IMOD breathing sensor

Supplementary oxygen therapy

Supplementary oxygen is administered to a large proportion of hospital patients, typically via a nasal cannula or face mask at a constant flow rate. While clinically effective, this delivery method is inherently inefficient: during exhalation, oxygen flows directly into the environment, and even during inhalation a significant fraction never reaches the alveoli.

Any attempt to reduce this waste must operate under a strict constraint: oxygen must never be withheld when it could benefit the patient. This single requirement dominated all subsequent design decisions.

Boy wearing oxygen mask

The challenge

The challenge was not simply to detect breathing, but to do so under conditions that amplify risk: weak signals, long distances between sensor and actuator, strict power limits, and a safety-critical failure mode.

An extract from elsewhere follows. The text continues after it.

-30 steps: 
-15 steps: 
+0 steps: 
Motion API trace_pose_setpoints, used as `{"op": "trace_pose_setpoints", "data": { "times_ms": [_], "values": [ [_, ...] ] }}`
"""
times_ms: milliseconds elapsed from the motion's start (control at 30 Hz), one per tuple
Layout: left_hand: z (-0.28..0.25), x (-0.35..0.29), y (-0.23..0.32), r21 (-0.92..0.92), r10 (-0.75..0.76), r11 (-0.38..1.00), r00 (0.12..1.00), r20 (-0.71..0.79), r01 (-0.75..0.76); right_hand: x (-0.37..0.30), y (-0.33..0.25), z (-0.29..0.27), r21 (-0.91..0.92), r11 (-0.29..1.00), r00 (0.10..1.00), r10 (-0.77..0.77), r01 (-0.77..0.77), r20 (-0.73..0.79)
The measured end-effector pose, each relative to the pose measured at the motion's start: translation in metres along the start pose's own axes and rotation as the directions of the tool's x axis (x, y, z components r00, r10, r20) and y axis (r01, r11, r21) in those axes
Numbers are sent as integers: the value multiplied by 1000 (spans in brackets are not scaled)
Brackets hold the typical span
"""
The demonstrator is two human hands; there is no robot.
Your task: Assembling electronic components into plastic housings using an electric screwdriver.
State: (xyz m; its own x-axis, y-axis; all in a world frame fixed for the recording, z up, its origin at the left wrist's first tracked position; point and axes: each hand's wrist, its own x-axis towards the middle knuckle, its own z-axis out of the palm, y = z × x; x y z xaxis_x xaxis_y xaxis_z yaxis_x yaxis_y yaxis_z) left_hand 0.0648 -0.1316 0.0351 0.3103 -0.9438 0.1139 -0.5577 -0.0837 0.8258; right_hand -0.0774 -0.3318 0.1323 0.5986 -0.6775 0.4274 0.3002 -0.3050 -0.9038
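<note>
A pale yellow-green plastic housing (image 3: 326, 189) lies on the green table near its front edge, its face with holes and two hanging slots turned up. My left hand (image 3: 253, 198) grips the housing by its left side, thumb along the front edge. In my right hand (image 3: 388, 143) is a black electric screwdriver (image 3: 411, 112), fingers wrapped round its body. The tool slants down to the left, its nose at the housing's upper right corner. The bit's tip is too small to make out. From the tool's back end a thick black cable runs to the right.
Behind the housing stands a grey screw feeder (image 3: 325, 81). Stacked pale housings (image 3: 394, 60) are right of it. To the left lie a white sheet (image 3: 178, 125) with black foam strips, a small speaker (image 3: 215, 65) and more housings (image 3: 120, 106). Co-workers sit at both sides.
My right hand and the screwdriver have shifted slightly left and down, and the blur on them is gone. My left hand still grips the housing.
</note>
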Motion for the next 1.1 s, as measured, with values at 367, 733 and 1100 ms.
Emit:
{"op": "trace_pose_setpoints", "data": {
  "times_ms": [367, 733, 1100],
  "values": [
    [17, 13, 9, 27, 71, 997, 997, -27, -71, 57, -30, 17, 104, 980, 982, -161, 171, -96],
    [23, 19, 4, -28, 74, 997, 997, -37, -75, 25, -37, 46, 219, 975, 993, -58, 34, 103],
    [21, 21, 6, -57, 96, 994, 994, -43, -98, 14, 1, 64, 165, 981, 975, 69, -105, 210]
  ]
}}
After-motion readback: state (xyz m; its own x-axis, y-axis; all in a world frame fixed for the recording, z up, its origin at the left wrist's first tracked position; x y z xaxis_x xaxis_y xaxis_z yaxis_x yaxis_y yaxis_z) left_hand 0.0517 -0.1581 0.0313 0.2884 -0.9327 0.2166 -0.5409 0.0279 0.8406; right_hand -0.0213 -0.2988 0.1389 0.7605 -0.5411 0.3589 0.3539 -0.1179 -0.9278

There were a number of constraints:

  • Facemasks and cannulae are disposable items → infection control and extreme cost pressure
  • The valve is typically positioned on top of the gas bottle or at the wall distribution panel, some 2m away from the patient → risk of signal integrity and latency
  • The total system (sensing, valve, and user interface) would be battery-powered, with an autonomy of at least 24 hours → risk of power failure
  • Failure modes of the system must not restrict oxygen supply → primary hazard

Sensing principle

Our initial thoughts were to measure the patient’s blood oxygen saturation using a pulse oximeter to create a closed-loop control system. This was quickly rejected as it would significantly increase system complexity and introduce additional, coupled failure modes.

We evaluated several alternative sensing approaches and rejected any that could interfere with oxygen delivery or be contaminated by it. We decided on detecting pressure variations in cannula or mask caused by breathing airflow. The sensor had to sit at the distal/valve end: putting it nearer the patient increased risk of contamination as well as cost.

We further used a dual-lumen tube, separating the oxygen supply from the pressure sensing. Not only did this increase sensing accuracy, it also allowed us to treat the sensing path as a separate “advisory” rather than safety-critical feature. This simplified both the product architecture and the risk management.

Given pressure variations of only a few Pascals, especially in patients with shallow, rapid breathing, we concluded that single-sample or low-rate detection would be too fragile. Instead, we found oversampling and looking for temporal patterns in the signal (using frequency-domain analysis) improved discrimination of inhalation and exhalation.

Dual lumen tube
Sensor output voltage over time

Risk analysis and management

The dominant hazard was an erroneous interruption of oxygen flow during inhalation.

The Camcon valve design was bistable, meaning that under power loss it could remain either open or closed. From a safety perspective this was unacceptable: any failure must default to oxygen delivery. Addressing this required modifications to the valve actuation circuitry; this was done by Camcon, while we focused on the sensing and signal interpretation.

On the software side, we deliberately biased the detection logic towards false positives rather than false negatives. In practice, this meant that ambiguous signal patterns were treated as inhalation, ensuring oxygen flow was maintained whenever uncertainty existed.

Together, these measures ensured that uncertainty always resolved in favour of oxygen delivery, rather than attempting to eliminate uncertainty through added sensing complexity.

What happened next

Once we demonstrated we were able to reliably detect breathing patterns in healthy volunteers (the client team, consultant clinicians from Addenbrookes Hospital, and myself), detection trials were organised with patients receiving supplementary oxygen. Importantly, these early trials were conducted with continuous oxygen delivery, allowing us to validate detection reliability without exposing patients to risk.

Following these trials, our client Camcon Medical decided to take the system forward into further development in collaboration with a manufacturing partner.

This project reinforced that in safety-critical systems, reducing risk is often about removing assumptions rather than adding features.